先の記事でWindowsでのスタンバイはスリープステートの「S1~S3」のいずれかに当たると書きましたが、Windows Vistaでは、仕様が過去のWindowsと異なっていることがわかりました。
具体的にはWindows Vistaのスタートメニューから電源マークのボタンを押したときに出る「スリープ」。これがスタンバイと休止状態を組み合わせた「スリープ・モード」と呼ばれる新しいモードになっています。
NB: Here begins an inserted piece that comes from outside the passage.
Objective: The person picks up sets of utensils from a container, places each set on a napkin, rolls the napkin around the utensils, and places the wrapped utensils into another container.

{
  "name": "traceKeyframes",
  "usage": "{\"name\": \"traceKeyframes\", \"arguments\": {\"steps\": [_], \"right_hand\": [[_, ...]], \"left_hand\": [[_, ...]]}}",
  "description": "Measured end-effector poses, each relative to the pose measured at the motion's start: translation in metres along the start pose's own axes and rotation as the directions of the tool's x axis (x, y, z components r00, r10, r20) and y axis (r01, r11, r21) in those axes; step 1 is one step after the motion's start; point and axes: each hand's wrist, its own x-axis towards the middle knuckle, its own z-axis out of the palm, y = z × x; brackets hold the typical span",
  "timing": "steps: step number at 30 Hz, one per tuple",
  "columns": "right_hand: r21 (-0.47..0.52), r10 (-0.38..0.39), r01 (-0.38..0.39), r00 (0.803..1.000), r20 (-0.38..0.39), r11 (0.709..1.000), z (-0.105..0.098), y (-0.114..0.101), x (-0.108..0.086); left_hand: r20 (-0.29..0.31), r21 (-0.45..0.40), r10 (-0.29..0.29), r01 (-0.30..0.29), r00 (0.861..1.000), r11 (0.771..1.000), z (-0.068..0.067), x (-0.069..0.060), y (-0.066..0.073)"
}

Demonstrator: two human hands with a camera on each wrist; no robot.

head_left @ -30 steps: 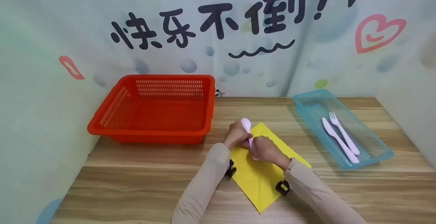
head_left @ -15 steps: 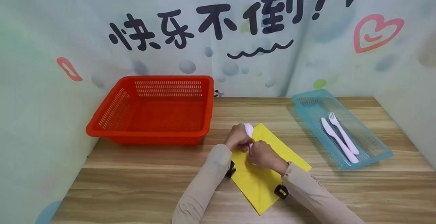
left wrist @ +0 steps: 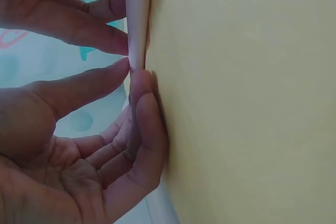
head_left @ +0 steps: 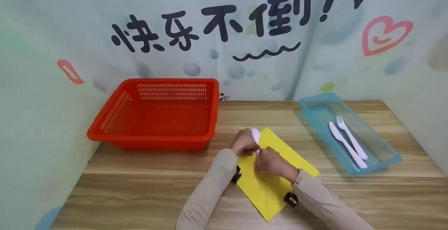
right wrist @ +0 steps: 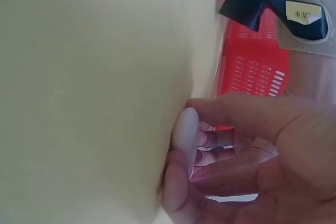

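Note:
Both hands hold a pale lilac plastic spoon (head_left: 256, 134) over a yellow sheet (head_left: 266, 198) with faint crease lines, which lies cornerwise on the table. My left hand (head_left: 244, 141) is near the spoon's bowl, partly covering it in the head view. Close by, my right hand (head_left: 271, 161) pinches the end of the handle. Up close in the left wrist view, thumb and fingertips of both hands meet along the handle (left wrist: 138, 24). The rounded handle end (right wrist: 186, 129) shows between thumb and finger in the right wrist view, right against the yellow surface.
A red basket (head_left: 154, 138) stands at the back left. On the right, a light blue tray (head_left: 316, 125) holds a lilac knife (head_left: 346, 144) and fork (head_left: 351, 135). Black wrist mounts (head_left: 291, 199) hang by the sleeves. A printed cloth backs the wooden table.
The spoon's bowl has sunk towards the sheet and is more covered by my left hand. Both hands have shifted only slightly. Tray, basket and cutlery stay in place.

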Motion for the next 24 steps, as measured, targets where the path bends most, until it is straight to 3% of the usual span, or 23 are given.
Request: {"name": "traceKeyframes", "arguments": {"steps": [4, 9, 17, 24], "right_hand": [[0.009, -0.002, 0.002, 1.0, -0.001, 1.0, 0.0, 0.0, -0.002], [0.026, -0.118, 0.118, 0.993, 0.0, 0.993, -0.001, 0.006, -0.004], [0.011, -0.326, 0.326, 0.945, 0.005, 0.945, -0.006, 0.022, -0.006], [0.02, -0.4, 0.401, 0.916, -0.032, 0.916, -0.005, 0.028, -0.004]], "left_hand": [[0.004, 0.013, 0.011, -0.011, 1.0, 1.0, -0.001, -0.001, 0.0], [0.003, 0.057, 0.051, -0.051, 0.999, 0.997, -0.001, -0.001, -0.001], [-0.002, 0.055, 0.061, -0.06, 0.998, 0.997, 0.0, 0.0, -0.002], [-0.017, 0.076, 0.096, -0.094, 0.995, 0.993, 0.001, 0.001, -0.003]]}}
正式名称は「ハイブリッド スリープ」。
つまり、データをRAM(メモリ)とHDD両方に待避し、省電力状態になるようです。
ACPI規格 | Vista | Vista以外のWindows | 内容 | 別名など |
---|---|---|---|---|
S0 | – | – | 電源がONの状態 | – |
S1 | – | スタンバイ | S0より低消費電力状態 | サスペンド スリープ |
S2 | – | CPUへの給電をOFF | ||
S3 | スリープ・モード ハイブリッド スリープ |
データをRAM(メモリ)上に待避 | ||
S4 | 休止状態 | データをHDD上に待避 | ハイバネーション | |
S5 | シャットダウン | シャットダウン | 電源がOFFの状態 | シャットダウン |
表を整理し直すとこんな感じでしょうか。スリープ・モードからの復帰には「RAM(メモリ)にデータが残っていればそこから復帰」するか、何らかの電源障害[1]が起きた場合には「HDDから復帰」するようになっています。
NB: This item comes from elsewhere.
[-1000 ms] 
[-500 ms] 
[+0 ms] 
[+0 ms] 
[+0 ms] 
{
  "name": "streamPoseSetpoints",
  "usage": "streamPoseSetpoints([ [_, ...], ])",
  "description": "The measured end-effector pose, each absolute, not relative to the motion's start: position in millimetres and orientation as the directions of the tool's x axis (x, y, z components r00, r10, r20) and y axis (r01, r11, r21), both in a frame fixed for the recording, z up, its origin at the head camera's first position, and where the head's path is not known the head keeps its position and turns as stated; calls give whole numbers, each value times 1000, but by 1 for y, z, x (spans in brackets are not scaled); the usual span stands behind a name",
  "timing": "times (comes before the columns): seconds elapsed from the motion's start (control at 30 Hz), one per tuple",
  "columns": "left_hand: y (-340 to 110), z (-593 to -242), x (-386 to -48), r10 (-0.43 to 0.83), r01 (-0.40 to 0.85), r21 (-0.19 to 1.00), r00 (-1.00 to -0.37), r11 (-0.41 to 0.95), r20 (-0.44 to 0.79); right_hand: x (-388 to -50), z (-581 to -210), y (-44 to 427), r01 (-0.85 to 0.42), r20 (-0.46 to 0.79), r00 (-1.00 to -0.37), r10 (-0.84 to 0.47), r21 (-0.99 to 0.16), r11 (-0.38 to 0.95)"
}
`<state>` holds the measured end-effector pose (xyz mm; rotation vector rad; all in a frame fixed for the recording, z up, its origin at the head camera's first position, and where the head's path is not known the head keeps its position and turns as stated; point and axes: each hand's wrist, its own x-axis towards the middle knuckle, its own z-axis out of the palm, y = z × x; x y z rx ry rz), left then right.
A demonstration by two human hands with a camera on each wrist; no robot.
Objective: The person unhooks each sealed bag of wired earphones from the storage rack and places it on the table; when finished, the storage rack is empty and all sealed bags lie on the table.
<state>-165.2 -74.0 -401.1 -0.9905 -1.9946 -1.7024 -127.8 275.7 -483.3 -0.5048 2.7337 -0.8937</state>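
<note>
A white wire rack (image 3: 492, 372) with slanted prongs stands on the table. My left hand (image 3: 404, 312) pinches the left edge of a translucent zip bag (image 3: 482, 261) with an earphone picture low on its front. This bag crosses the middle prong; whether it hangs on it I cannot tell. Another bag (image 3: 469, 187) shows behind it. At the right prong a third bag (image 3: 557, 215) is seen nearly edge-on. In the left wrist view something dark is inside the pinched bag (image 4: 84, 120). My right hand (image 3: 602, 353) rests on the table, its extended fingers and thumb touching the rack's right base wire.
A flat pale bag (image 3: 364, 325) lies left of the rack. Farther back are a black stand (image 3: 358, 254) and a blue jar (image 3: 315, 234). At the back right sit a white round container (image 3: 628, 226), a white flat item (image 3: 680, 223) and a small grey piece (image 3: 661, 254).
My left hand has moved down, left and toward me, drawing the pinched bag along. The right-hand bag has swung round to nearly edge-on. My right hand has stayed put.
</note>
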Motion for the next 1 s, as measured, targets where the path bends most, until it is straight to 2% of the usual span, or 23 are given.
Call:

つまりスタンバイ状態にしたまま停電やバッテリー切れを起こしても、HDDが物理的に損傷していない限り、S5から起動するより早く復帰できると言うことになります。
S3・S4のいいとこ取りのように思いますが、当然のことながらRAM(メモリ)に通電し続けることになりますので、S4単独使用時よりも待機電力量は多くなります。中には従来のWindowsのように、「休止状態」だけを利用したい人もいることでしょう。
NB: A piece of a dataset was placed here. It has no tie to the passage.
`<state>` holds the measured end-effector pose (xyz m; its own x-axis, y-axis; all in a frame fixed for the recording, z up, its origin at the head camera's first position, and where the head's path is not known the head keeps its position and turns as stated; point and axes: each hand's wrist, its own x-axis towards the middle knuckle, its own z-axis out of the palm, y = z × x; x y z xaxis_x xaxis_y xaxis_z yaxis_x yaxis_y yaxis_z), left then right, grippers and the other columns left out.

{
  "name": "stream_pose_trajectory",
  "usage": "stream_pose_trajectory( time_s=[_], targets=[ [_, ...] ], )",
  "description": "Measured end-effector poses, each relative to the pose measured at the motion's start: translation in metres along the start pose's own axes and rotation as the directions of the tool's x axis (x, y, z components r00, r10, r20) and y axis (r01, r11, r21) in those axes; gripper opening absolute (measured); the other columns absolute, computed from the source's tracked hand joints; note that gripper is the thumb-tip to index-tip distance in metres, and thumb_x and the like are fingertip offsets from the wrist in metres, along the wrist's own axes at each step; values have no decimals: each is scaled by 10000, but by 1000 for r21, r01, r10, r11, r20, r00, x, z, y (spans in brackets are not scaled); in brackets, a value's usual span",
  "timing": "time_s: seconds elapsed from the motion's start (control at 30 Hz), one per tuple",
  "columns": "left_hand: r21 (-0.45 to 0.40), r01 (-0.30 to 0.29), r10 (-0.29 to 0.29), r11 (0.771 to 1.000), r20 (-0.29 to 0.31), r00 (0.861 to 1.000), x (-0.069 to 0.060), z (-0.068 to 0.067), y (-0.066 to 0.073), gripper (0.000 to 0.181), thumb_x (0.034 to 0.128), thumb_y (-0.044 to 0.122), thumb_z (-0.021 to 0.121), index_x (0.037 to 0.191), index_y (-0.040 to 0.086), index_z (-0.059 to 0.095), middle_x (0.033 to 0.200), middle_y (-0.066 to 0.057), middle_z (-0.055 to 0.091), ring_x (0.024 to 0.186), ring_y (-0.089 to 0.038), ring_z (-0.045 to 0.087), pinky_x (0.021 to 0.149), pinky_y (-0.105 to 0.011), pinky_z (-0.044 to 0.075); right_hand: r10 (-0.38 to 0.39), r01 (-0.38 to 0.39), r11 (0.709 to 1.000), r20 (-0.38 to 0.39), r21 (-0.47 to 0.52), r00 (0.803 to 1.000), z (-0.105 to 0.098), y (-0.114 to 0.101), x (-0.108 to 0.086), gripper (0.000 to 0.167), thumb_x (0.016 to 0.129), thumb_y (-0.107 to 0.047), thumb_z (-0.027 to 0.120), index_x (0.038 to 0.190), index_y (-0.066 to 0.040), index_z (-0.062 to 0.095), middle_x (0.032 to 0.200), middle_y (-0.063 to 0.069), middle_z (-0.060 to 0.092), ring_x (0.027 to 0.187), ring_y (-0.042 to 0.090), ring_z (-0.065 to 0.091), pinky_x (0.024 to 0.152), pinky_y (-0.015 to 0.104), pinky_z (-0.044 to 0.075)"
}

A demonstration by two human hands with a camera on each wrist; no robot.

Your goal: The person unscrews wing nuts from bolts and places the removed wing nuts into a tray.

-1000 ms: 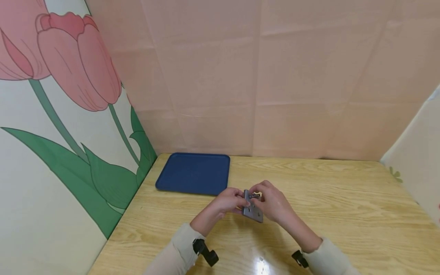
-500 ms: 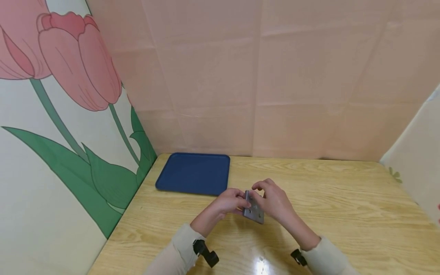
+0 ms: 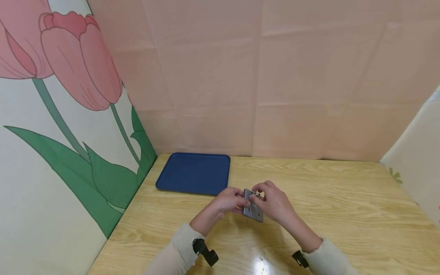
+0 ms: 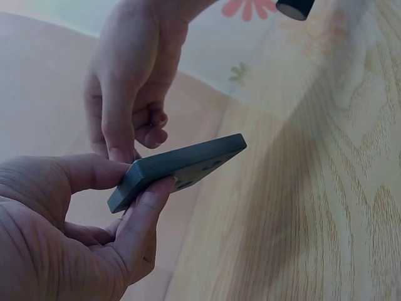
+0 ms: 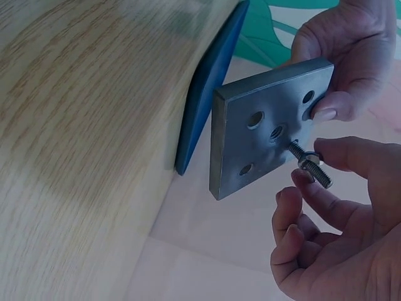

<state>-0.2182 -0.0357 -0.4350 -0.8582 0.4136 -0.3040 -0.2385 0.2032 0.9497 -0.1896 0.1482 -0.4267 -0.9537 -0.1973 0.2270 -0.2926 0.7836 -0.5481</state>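
Note:
My left hand (image 3: pixel 228 200) grips one edge of a square grey metal plate (image 3: pixel 253 214) between thumb and fingers, holding it tilted above the table. In the right wrist view several round holes pierce the plate, including a threaded one (image 5: pixel 277 133) near its middle. A threaded bolt (image 5: pixel 322 178) sticks out from the plate's face at one corner area, with a nut (image 5: pixel 309 160) partway along it. With thumb and forefinger my right hand (image 3: pixel 275 200) pinches the nut; its other fingers curl loosely. From the left wrist view the plate hides the bolt.
A blue tray (image 3: pixel 194 173) lies on the wood-grain table (image 3: pixel 330 202) at the back left. Behind it hangs a pink cloth (image 3: pixel 292 76), with a tulip-printed panel (image 3: pixel 75 68) on the left. Black wrist cameras (image 3: pixel 206 252) sit on both sleeves.
My right thumb and forefinger shift around the nut and bolt; half a second ago they hid the bolt, and it shows again now. The plate stays nearly still in my left hand.

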Motion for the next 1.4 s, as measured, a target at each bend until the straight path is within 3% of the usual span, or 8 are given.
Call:
stream_pose_trajectory(
  time_s=[0.27,0.73,1.1,1.4],
  targets=[
    [5,-2,2,1000,-4,1000,0,0,-1,233,905,29,693,1113,-65,650,961,-123,695,881,-234,711,793,-400,615,14,-14,1000,19,17,1000,-1,-2,0,164,909,-141,751,1070,-136,722,1090,77,623,735,130,517,590,282,439],
    [14,-5,5,1000,-3,1000,1,-1,-3,209,913,34,684,1102,-55,663,974,-122,693,864,-219,706,789,-385,615,-25,25,999,6,29,1000,1,-6,0,132,909,-122,749,1038,-135,731,1059,59,609,715,110,508,579,263,437],
    [24,-22,22,999,-1,1000,0,2,-3,232,902,31,694,1107,-66,646,963,-116,687,890,-251,709,778,-418,617,-31,31,1000,-51,0,998,0,-2,5,150,967,-220,698,1056,-107,738,1052,103,643,679,121,490,555,268,424],
    [11,-11,11,1000,-8,1000,-2,2,-1,231,910,27,690,1118,-62,645,967,-126,698,880,-241,708,783,-404,615,-3,3,1000,-4,11,1000,-1,-1,1,176,950,-213,714,1081,-96,723,1089,97,638,720,131,512,565,268,435]
  ],
)
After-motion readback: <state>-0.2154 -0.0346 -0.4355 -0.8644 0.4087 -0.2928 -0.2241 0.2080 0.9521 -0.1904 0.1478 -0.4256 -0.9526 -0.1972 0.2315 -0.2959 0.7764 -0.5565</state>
Vistaでは「休止状態」をGUIから有効にする方法がありません。有効にするにはコマンドを入力する必要があります。
まずは使っているパソコンが休止状態に対応しているか、管理者権限でコマンドプロンプトを呼び出し、次を入力してみます。
powercfg /a
すると、私のパソコンではこのようなメッセージが返ってきます。
以下のスリープ状態がこのシステムで利用可能です: スタンバイ ( S3 ) 休止状態 ハイブ
リッド スリープ
以下のスリープ状態はこのシステムでは利用できません:
スタンバイ (S1)
システム ファームウェアはこのスタンバイ状態をサポートしていません。
スタンバイ (S2)
システム ファームウェアはこのスタンバイ状態をサポートしていません。
BIOSでスタンバイの定義をS1~S3のどれに設定しているかによって、多少表示されるメッセージに違いはあるかもしれませんが、ほとんどのパソコンの場合、「スタンバイ ( S[1-3] )」「休止状態」「ハイブリッド スリープ」の3つが利用可能になっているはずです。
この状態で休止状態を有効にするには次を入力します。
powercfg /hibernate on
画面上は何も変化がありませんが、これで有効になりました。スタートメニューからシャットダウンを選択してみると…
きちんと休止状態が選べるようになっています。ちなみに、休止状態が表示されているときのスリープは「スリープ・モード(ハイブリッド スリープ)ではなく、従来のWindowsのスタンバイ(S3相当)に変更になっている」点に注意。
スリープ・モードと休止状態は共存できないようです。
それにしても省電力状態を示す用語の多さには頭を抱えたくなります。Windows内でも用語が統一できていないのに、次々に新語を作り出すのはエンドユーザに混乱を招くだけだと思うのですが。